ACTIVITY ->
Write out all the data again, exactly as it stands.

BEGIN

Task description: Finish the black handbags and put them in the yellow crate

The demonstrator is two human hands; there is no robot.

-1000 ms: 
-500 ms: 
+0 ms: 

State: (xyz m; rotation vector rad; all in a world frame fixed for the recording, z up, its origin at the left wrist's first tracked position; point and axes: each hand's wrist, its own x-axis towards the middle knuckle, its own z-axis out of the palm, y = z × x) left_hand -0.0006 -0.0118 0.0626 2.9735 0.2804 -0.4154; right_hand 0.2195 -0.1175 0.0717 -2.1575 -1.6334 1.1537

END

SOLUTION TO THIS PROBLEM ->
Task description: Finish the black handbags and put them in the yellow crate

The demonstrator is two human hands; there is no robot.

-1000 ms: 
-500 ms: 
+0 ms: 

State: (xyz m; rotation vector rad; all in a world frame fixed for the recording, z up, its origin at the left wrist's first tracked position; point and axes: each hand's wrist, its own x-axis towards the middle knuckle, its own z-axis out of the palm, y = z × x) left_hand -0.0006 -0.0118 0.0626 2.9735 0.2804 -0.4154; right_hand 0.2195 -0.1175 0.0717 -2.1575 -1.6334 1.1537

Nothing else goes in the answer.